By Jesse Drake
UIT's HR web development team in University Support Services (USS) and the U's Division of Human Resources continue to roll out PeopleSoft-driven enhancements to the UBenefits web application, automating the U employee benefits enrollment/change process while phasing out paper forms.
"We are working closely with our IT partners and making great progress on moving all of our benefits online," said U Chief Human Resources Officer Jeff Herring. "When complete, it will provide greater efficiency and a much better experience to all our employees."
While the entire web application won't be in production until October 2017, certain elements are in use now:
- Retirement Savings
- Tuition Reduction
- Change Your Benefits
Other forms are coming soon. Online Open Enrollment for next year starts in early May, and Change Your Benefits web forms coming soon include Remove a Spouse/Partner; Change FSA Dependent Care; Change HSA Pledge; Cancel Disability, AD&D or Life Insurance; Beneficiary or Dependents' Info Change; and AD&D, Child Life or Beneficiary Change.

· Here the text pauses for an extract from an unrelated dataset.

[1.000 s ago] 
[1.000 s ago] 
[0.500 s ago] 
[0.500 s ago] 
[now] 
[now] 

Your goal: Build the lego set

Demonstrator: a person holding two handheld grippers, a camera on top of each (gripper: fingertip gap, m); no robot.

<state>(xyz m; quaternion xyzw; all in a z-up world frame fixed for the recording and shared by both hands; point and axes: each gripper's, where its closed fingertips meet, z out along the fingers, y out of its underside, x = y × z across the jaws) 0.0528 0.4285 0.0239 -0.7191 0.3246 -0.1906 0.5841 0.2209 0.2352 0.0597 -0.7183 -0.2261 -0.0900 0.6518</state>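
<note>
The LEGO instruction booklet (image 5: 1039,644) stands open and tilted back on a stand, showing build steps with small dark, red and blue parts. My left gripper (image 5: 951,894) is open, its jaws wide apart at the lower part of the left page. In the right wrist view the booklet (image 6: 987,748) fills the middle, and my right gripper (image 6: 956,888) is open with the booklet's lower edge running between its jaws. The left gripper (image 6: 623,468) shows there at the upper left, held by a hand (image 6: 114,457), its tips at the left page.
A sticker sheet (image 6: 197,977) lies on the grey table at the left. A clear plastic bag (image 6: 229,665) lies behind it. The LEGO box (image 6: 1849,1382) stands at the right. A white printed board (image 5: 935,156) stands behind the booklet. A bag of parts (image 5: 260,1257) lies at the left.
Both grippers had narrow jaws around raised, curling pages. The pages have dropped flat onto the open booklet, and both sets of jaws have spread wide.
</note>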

"In addition to efficiency, more broadly it's helping our employees understand their total compensation better, rather than just seeing what they're paid and their flat salary," said HR Business Systems Analyst Tadd Helquist. "It's helping them become more familiar and appreciate their benefits package more."
On the management side, Gary Carter, Associate Director of Product Management/HR, noted that automating HR processes eliminates the need to re-enter information from paper forms, thus mitigating duplication of effort and saving time. Doug Kenner, HR/Auxiliary Team Manager added that it improves data accuracy.
"There are validation edits in place to make sure they are actually eligible and their information is correct," Kenner said. "With a paper process, they're typically faxed over and fact-checked, but usually later down the line."
User Experience Developer Geoff Anderson conducted usability tests on several pages under revision. UBenefits is meant to be used and understood by all U employees, so while processes should be familiar to test users, Anderson said the new iterations are different enough to justify a usability review.
"Those processes have already been tested and we're confident people understand them, but when we have to modify those screens to do something they might not have been originally designed to do, we want to make sure they're usable in that new context as well," he said.
For simplicity, pages are typically broken down to one or two tasks per page. User testing, typically made up of five to eight volunteers, helps to validate the intuitive design of an application, shed light on unforeseen trouble spots, or on occasion, trigger a complete overhaul.
"That's why it's so important to test early and often – to catch problems before we've invested too much development time on them," Anderson said.